ABOUT THIS TASK: From the first line to the last, return the data exactly as written.

START DATASET RECORDS

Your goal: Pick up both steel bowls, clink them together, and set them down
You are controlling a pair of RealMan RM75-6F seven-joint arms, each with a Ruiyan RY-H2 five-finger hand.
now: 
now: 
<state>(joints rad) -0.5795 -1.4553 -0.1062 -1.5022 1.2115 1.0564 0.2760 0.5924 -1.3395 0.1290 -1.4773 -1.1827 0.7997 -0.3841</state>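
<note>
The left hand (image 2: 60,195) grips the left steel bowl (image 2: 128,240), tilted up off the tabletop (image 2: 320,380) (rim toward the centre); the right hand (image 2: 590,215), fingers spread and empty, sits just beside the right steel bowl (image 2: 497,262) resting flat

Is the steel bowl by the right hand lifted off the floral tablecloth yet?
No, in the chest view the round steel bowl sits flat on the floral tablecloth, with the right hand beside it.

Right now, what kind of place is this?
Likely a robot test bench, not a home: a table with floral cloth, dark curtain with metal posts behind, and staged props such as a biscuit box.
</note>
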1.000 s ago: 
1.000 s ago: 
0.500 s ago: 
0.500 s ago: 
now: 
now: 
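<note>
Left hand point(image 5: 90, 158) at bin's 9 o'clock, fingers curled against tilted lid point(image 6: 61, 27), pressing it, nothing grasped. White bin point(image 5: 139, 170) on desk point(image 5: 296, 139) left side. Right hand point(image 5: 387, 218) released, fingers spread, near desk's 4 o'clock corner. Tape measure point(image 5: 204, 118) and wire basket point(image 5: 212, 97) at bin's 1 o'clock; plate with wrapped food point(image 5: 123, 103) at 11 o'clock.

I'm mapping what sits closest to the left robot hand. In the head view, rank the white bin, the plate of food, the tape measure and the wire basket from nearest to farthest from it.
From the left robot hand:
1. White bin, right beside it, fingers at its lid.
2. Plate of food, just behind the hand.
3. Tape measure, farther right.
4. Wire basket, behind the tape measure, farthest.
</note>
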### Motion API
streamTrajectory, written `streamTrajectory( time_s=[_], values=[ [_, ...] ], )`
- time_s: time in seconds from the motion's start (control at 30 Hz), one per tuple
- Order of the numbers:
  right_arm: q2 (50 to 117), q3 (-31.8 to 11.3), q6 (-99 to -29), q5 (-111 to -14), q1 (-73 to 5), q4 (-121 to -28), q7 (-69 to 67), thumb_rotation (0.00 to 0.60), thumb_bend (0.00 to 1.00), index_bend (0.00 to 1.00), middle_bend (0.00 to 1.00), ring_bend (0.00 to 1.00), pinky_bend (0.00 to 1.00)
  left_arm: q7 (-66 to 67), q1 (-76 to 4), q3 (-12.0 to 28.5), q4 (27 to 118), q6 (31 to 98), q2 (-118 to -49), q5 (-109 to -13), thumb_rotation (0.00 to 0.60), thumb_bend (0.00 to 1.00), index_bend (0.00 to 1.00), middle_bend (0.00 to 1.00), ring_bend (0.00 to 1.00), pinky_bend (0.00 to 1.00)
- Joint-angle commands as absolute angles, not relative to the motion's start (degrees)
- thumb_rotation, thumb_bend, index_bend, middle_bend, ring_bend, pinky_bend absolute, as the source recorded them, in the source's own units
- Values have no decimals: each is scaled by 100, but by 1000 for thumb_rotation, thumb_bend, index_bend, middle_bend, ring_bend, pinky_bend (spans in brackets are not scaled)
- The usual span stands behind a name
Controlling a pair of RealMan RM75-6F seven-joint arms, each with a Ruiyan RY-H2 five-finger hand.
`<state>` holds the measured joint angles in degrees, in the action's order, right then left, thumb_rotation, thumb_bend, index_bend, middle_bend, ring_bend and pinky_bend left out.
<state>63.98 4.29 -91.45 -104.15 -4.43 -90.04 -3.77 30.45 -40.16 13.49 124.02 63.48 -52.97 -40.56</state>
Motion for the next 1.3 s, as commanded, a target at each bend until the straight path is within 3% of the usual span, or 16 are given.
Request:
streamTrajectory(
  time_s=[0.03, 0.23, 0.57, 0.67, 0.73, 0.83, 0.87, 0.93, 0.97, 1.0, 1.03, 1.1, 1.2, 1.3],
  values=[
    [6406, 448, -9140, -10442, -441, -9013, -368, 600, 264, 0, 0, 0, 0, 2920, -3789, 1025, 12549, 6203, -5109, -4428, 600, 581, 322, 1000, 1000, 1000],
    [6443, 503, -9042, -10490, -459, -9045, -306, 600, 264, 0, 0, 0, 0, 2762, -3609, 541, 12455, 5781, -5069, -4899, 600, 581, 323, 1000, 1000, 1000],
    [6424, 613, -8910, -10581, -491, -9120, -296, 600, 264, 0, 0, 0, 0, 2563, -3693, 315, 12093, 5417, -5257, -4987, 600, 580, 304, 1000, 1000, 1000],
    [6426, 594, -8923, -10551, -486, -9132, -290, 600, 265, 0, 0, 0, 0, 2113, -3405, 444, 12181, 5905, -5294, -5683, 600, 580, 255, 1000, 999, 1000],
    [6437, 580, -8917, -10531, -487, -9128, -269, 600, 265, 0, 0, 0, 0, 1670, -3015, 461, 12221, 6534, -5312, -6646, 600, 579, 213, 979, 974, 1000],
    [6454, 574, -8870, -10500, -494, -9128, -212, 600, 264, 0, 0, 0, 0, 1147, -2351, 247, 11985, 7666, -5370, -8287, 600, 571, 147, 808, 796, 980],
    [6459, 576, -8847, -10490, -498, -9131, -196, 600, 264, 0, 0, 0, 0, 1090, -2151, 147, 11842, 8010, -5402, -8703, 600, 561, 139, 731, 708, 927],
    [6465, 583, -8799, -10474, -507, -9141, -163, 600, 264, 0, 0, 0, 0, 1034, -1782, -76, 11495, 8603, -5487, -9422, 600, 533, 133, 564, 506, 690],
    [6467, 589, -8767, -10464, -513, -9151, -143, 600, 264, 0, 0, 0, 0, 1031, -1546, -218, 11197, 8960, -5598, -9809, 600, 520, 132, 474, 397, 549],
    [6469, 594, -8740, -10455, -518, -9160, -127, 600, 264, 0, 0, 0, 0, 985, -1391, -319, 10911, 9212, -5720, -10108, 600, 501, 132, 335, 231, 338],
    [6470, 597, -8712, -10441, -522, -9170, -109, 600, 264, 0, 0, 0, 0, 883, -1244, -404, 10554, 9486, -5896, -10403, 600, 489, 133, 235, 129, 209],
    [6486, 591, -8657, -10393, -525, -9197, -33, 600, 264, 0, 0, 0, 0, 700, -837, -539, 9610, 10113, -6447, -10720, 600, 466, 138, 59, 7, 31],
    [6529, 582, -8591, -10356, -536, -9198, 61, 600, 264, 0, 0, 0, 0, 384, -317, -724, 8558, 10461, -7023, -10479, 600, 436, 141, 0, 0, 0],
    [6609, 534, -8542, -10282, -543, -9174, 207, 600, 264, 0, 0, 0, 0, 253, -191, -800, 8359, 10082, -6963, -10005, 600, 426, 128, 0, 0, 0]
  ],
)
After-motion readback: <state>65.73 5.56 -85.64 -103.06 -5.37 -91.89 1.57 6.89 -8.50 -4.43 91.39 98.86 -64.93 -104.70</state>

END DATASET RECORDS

SOLUTION:
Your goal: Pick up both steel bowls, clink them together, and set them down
You are controlling a pair of RealMan RM75-6F seven-joint arms, each with a Ruiyan RY-H2 five-finger hand.
now: 
now: 
<state>(joints rad) -0.5795 -1.4553 -0.1062 -1.5022 1.2115 1.0564 0.2760 0.5924 -1.3395 0.1290 -1.4773 -1.1827 0.7997 -0.3841</state>
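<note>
The left hand (image 2: 60,195) grips the left steel bowl (image 2: 128,240), tilted up off the tabletop (image 2: 320,380) (rim toward the centre); the right hand (image 2: 590,215), fingers spread and empty, sits just beside the right steel bowl (image 2: 497,262) resting flat

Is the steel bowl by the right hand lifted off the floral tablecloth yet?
No, in the chest view the round steel bowl sits flat on the floral tablecloth, with the right hand beside it.

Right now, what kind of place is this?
Likely a robot test bench, not a home: a table with floral cloth, dark curtain with metal posts behind, and staged props such as a biscuit box.
</note>
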1.000 s ago: 
1.000 s ago: 
0.500 s ago: 
0.500 s ago: 
now: 
now: 
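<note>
Left hand point(image 5: 90, 158) at bin's 9 o'clock, fingers curled against tilted lid point(image 6: 61, 27), pressing it, nothing grasped. White bin point(image 5: 139, 170) on desk point(image 5: 296, 139) left side. Right hand point(image 5: 387, 218) released, fingers spread, near desk's 4 o'clock corner. Tape measure point(image 5: 204, 118) and wire basket point(image 5: 212, 97) at bin's 1 o'clock; plate with wrapped food point(image 5: 123, 103) at 11 o'clock.

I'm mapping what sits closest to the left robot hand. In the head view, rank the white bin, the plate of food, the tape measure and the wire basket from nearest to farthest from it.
From the left robot hand:
1. White bin, right beside it, fingers at its lid.
2. Plate of food, just behind the hand.
3. Tape measure, farther right.
4. Wire basket, behind the tape measure, farthest.
</note>
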### Motion API
streamTrajectory, written `streamTrajectory( time_s=[_], values=[ [_, ...] ], )`
- time_s: time in seconds from the motion's start (control at 30 Hz), one per tuple
- Order of the numbers:
  right_arm: q2 (50 to 117), q3 (-31.8 to 11.3), q6 (-99 to -29), q5 (-111 to -14), q1 (-73 to 5), q4 (-121 to -28), q7 (-69 to 67), thumb_rotation (0.00 to 0.60), thumb_bend (0.00 to 1.00), index_bend (0.00 to 1.00), middle_bend (0.00 to 1.00), ring_bend (0.00 to 1.00), pinky_bend (0.00 to 1.00)
  left_arm: q7 (-66 to 67), q1 (-76 to 4), q3 (-12.0 to 28.5), q4 (27 to 118), q6 (31 to 98), q2 (-118 to -49), q5 (-109 to -13), thumb_rotation (0.00 to 0.60), thumb_bend (0.00 to 1.00), index_bend (0.00 to 1.00), middle_bend (0.00 to 1.00), ring_bend (0.00 to 1.00), pinky_bend (0.00 to 1.00)
- Joint-angle commands as absolute angles, not relative to the motion's start (degrees)
- thumb_rotation, thumb_bend, index_bend, middle_bend, ring_bend, pinky_bend absolute, as the source recorded them, in the source's own units
- Values have no decimals: each is scaled by 100, but by 1000 for thumb_rotation, thumb_bend, index_bend, middle_bend, ring_bend, pinky_bend (spans in brackets are not scaled)
- The usual span stands behind a name
Controlling a pair of RealMan RM75-6F seven-joint arms, each with a Ruiyan RY-H2 five-finger hand.
`<state>` holds the measured joint angles in degrees, in the action's order, right then left, thumb_rotation, thumb_bend, index_bend, middle_bend, ring_bend and pinky_bend left out.
<state>63.98 4.29 -91.45 -104.15 -4.43 -90.04 -3.77 30.45 -40.16 13.49 124.02 63.48 -52.97 -40.56</state>
Motion for the next 1.3 s, as commanded, a target at each bend until the straight path is within 3% of the usual span, or 16 are given.
Request:
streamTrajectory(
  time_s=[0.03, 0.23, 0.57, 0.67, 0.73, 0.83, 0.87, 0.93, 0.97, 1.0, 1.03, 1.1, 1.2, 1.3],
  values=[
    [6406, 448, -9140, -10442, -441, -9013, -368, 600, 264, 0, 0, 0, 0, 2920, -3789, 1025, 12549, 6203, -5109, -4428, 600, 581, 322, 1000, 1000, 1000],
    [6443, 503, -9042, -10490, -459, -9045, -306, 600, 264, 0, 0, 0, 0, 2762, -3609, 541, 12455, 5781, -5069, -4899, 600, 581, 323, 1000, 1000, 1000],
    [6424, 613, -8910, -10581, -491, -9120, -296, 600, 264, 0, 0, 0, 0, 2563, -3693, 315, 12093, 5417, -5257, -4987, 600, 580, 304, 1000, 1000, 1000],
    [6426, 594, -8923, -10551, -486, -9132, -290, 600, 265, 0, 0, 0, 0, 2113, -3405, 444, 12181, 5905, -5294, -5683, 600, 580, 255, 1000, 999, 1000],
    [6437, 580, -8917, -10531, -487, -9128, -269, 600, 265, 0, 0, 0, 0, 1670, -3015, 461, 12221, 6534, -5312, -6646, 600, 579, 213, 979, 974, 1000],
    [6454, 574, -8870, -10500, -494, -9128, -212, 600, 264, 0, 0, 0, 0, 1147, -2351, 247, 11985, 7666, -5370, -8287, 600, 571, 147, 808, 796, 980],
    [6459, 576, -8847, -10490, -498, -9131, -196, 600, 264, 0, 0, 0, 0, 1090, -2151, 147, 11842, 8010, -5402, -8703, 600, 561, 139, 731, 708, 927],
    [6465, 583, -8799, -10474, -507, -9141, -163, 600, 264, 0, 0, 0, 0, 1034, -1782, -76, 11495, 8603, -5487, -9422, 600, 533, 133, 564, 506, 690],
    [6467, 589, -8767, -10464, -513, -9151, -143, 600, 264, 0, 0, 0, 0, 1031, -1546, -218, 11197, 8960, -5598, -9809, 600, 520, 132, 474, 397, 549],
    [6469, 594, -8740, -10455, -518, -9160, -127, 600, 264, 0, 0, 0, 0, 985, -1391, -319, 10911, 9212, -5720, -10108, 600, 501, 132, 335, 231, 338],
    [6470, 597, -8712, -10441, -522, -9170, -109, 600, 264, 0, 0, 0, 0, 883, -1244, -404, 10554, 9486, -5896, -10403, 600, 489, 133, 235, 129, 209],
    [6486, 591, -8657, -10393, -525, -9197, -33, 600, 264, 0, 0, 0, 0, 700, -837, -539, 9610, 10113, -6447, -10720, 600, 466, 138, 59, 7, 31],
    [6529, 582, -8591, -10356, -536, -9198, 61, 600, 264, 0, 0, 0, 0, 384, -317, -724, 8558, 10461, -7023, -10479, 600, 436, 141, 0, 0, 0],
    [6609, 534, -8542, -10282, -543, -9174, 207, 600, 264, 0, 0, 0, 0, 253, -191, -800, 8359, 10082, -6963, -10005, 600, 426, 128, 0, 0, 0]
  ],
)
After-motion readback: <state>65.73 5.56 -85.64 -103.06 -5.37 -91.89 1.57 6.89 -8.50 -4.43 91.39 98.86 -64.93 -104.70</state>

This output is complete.